**What is being asked**
Print out the entries, word for word.

Data items
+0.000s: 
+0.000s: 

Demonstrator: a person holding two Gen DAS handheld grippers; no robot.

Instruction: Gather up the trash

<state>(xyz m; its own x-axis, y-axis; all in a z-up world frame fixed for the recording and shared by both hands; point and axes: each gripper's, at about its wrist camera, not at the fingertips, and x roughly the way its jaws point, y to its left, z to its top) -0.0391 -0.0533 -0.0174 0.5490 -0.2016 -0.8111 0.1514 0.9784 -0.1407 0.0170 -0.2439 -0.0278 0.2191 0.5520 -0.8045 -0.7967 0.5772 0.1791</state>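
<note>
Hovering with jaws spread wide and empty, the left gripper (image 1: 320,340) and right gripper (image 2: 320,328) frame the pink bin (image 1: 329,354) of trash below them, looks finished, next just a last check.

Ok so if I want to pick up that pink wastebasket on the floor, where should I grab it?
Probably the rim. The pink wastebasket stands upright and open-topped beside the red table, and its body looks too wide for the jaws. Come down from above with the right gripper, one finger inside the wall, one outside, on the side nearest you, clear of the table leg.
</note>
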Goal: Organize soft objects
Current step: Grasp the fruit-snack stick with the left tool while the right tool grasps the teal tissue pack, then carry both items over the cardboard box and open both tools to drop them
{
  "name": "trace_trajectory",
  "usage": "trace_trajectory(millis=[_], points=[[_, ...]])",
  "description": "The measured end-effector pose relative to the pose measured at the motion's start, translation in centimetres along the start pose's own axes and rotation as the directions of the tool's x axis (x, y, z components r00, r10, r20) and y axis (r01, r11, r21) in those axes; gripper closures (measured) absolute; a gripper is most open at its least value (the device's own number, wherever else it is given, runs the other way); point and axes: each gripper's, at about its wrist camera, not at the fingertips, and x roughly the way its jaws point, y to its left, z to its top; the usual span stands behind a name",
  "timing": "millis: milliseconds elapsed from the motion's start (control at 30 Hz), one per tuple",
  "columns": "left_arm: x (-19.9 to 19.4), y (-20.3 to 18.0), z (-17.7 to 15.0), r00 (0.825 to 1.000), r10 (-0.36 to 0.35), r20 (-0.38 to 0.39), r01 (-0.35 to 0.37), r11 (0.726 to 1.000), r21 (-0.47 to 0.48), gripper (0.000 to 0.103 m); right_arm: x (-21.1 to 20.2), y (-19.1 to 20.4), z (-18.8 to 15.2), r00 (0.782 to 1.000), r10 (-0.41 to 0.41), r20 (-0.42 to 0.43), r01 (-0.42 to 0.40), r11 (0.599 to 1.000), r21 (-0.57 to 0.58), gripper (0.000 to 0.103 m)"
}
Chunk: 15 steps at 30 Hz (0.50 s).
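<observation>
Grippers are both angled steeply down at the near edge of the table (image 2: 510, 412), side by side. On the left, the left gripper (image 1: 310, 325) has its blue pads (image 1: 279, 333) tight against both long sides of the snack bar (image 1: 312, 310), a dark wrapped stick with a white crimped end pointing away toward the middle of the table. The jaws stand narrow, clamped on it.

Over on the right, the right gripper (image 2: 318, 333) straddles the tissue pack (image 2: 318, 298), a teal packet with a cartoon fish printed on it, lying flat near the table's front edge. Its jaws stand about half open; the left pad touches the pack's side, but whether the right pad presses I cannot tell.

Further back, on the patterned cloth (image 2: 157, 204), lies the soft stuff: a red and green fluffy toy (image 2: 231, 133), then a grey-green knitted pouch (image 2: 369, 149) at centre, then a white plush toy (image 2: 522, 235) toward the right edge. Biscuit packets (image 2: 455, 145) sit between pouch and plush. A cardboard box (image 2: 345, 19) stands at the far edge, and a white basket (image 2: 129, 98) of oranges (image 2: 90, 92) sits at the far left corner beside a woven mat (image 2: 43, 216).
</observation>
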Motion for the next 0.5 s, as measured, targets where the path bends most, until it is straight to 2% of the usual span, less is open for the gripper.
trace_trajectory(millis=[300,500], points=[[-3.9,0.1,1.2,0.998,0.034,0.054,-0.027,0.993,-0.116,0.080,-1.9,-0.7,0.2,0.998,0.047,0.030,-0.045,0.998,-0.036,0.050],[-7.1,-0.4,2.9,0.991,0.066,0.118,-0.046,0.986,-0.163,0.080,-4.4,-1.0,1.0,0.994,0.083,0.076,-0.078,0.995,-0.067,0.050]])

**Answer below**
+0.000s: 
+0.000s: 

Demonstrator: a person holding two Gen DAS handheld grippers; no robot.

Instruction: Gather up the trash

<state>(xyz m; its own x-axis, y-axis; all in a z-up world frame fixed for the recording and shared by both hands; point and axes: each gripper's, at about its wrist camera, not at the fingertips, and x roughly the way its jaws point, y to its left, z to its top) -0.0391 -0.0533 -0.0174 0.5490 -0.2016 -0.8111 0.1514 0.9784 -0.1407 0.0170 -0.2439 -0.0278 0.2191 0.5520 -0.8045 -0.7967 0.5772 0.1791</state>
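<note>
Hovering with jaws spread wide and empty, the left gripper (image 1: 320,340) and right gripper (image 2: 320,328) frame the pink bin (image 1: 329,354) of trash below them, looks finished, next just a last check.

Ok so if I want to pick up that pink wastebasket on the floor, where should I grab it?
Probably the rim. The pink wastebasket stands upright and open-topped beside the red table, and its body looks too wide for the jaws. Come down from above with the right gripper, one finger inside the wall, one outside, on the side nearest you, clear of the table leg.
</note>
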Goal: Organize soft objects
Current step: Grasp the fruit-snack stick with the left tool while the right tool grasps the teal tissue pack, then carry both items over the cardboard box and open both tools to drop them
{
  "name": "trace_trajectory",
  "usage": "trace_trajectory(millis=[_], points=[[_, ...]])",
  "description": "The measured end-effector pose relative to the pose measured at the motion's start, translation in centimetres along the start pose's own axes and rotation as the directions of the tool's x axis (x, y, z components r00, r10, r20) and y axis (r01, r11, r21) in those axes; gripper closures (measured) absolute; a gripper is most open at its least value (the device's own number, wherever else it is given, runs the other way); point and axes: each gripper's, at about its wrist camera, not at the fingertips, and x roughly the way its jaws point, y to its left, z to its top; the usual span stands behind a name",
  "timing": "millis: milliseconds elapsed from the motion's start (control at 30 Hz), one per tuple",
  "columns": "left_arm: x (-19.9 to 19.4), y (-20.3 to 18.0), z (-17.7 to 15.0), r00 (0.825 to 1.000), r10 (-0.36 to 0.35), r20 (-0.38 to 0.39), r01 (-0.35 to 0.37), r11 (0.726 to 1.000), r21 (-0.47 to 0.48), gripper (0.000 to 0.103 m); right_arm: x (-21.1 to 20.2), y (-19.1 to 20.4), z (-18.8 to 15.2), r00 (0.782 to 1.000), r10 (-0.41 to 0.41), r20 (-0.42 to 0.43), r01 (-0.42 to 0.40), r11 (0.599 to 1.000), r21 (-0.57 to 0.58), gripper (0.000 to 0.103 m)"
}
Chunk: 15 steps at 30 Hz (0.50 s).
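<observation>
Grippers are both angled steeply down at the near edge of the table (image 2: 510, 412), side by side. On the left, the left gripper (image 1: 310, 325) has its blue pads (image 1: 279, 333) tight against both long sides of the snack bar (image 1: 312, 310), a dark wrapped stick with a white crimped end pointing away toward the middle of the table. The jaws stand narrow, clamped on it.

Over on the right, the right gripper (image 2: 318, 333) straddles the tissue pack (image 2: 318, 298), a teal packet with a cartoon fish printed on it, lying flat near the table's front edge. Its jaws stand about half open; the left pad touches the pack's side, but whether the right pad presses I cannot tell.

Further back, on the patterned cloth (image 2: 157, 204), lies the soft stuff: a red and green fluffy toy (image 2: 231, 133), then a grey-green knitted pouch (image 2: 369, 149) at centre, then a white plush toy (image 2: 522, 235) toward the right edge. Biscuit packets (image 2: 455, 145) sit between pouch and plush. A cardboard box (image 2: 345, 19) stands at the far edge, and a white basket (image 2: 129, 98) of oranges (image 2: 90, 92) sits at the far left corner beside a woven mat (image 2: 43, 216).
</observation>
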Motion for the next 0.5 s, as measured, targets where the path bends most, until it is straight to 2% of the usual span, less is open for the gripper.
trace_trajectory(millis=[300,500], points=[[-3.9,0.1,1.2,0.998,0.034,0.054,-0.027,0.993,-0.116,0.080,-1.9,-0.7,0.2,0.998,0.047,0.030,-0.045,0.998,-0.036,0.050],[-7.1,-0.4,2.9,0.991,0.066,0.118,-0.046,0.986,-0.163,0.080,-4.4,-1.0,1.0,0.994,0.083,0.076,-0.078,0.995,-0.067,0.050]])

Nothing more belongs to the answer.